## TASK REQUIREMENTS
From the first line to the last, give the material again exactly, without the images.

## COLLECTED MATERIAL

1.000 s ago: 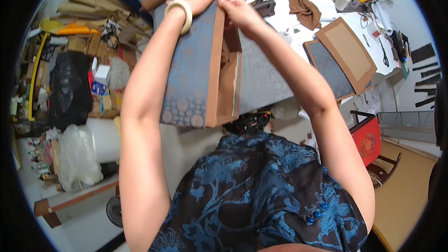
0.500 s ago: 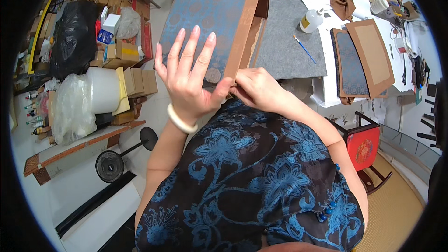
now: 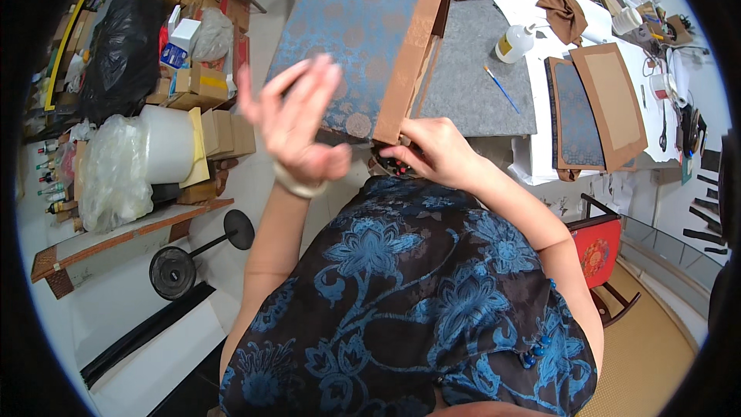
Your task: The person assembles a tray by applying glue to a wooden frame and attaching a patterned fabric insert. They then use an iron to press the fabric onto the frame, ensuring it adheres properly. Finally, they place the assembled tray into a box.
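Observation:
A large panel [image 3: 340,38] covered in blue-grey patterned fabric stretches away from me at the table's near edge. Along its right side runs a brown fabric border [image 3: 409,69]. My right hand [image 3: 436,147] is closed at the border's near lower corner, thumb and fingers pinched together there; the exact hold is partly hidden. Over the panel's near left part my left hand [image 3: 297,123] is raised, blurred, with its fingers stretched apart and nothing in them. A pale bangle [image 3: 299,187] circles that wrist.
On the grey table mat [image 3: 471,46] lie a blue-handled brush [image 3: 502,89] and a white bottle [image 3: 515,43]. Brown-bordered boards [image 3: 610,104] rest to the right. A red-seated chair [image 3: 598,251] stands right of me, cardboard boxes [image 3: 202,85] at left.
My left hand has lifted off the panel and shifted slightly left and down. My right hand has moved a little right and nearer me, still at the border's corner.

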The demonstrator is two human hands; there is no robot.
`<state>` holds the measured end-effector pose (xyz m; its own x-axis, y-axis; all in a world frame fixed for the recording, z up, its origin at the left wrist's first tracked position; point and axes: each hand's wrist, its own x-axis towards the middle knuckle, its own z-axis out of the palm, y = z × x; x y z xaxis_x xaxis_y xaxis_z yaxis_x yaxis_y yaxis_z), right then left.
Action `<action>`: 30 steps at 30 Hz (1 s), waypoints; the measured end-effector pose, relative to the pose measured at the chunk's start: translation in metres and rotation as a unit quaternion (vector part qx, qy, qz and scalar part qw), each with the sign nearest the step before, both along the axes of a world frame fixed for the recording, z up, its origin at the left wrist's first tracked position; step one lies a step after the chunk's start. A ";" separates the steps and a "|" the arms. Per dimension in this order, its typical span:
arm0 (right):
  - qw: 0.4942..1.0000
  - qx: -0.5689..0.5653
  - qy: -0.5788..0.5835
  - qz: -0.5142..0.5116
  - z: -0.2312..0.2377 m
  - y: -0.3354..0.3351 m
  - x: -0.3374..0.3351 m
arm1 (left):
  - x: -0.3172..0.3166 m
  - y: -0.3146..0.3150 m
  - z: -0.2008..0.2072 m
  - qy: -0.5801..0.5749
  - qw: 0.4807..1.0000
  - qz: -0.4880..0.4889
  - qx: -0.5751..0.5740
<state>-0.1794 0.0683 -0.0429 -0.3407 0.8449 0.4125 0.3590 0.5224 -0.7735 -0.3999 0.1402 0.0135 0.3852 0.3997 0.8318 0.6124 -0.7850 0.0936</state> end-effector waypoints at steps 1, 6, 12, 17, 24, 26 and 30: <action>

## THE ANSWER
1.000 s ago: 
0.500 s ago: 
now: 
Your task: The person assembles a tray by applying glue to a wooden frame and attaching a patterned fabric insert. They then use an iron to press the fabric onto the frame, ensuring it adheres properly. Finally, they place the assembled tray into a box.
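Observation:
A large panel [image 3: 340,38] covered in blue-grey patterned fabric stretches away from me at the table's near edge. Along its right side runs a brown fabric border [image 3: 409,69]. My right hand [image 3: 436,147] is closed at the border's near lower corner, thumb and fingers pinched together there; the exact hold is partly hidden. Over the panel's near left part my left hand [image 3: 297,123] is raised, blurred, with its fingers stretched apart and nothing in them. A pale bangle [image 3: 299,187] circles that wrist.
On the grey table mat [image 3: 471,46] lie a blue-handled brush [image 3: 502,89] and a white bottle [image 3: 515,43]. Brown-bordered boards [image 3: 610,104] rest to the right. A red-seated chair [image 3: 598,251] stands right of me, cardboard boxes [image 3: 202,85] at left.
My left hand has lifted off the panel and shifted slightly left and down. My right hand has moved a little right and nearer me, still at the border's corner.
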
The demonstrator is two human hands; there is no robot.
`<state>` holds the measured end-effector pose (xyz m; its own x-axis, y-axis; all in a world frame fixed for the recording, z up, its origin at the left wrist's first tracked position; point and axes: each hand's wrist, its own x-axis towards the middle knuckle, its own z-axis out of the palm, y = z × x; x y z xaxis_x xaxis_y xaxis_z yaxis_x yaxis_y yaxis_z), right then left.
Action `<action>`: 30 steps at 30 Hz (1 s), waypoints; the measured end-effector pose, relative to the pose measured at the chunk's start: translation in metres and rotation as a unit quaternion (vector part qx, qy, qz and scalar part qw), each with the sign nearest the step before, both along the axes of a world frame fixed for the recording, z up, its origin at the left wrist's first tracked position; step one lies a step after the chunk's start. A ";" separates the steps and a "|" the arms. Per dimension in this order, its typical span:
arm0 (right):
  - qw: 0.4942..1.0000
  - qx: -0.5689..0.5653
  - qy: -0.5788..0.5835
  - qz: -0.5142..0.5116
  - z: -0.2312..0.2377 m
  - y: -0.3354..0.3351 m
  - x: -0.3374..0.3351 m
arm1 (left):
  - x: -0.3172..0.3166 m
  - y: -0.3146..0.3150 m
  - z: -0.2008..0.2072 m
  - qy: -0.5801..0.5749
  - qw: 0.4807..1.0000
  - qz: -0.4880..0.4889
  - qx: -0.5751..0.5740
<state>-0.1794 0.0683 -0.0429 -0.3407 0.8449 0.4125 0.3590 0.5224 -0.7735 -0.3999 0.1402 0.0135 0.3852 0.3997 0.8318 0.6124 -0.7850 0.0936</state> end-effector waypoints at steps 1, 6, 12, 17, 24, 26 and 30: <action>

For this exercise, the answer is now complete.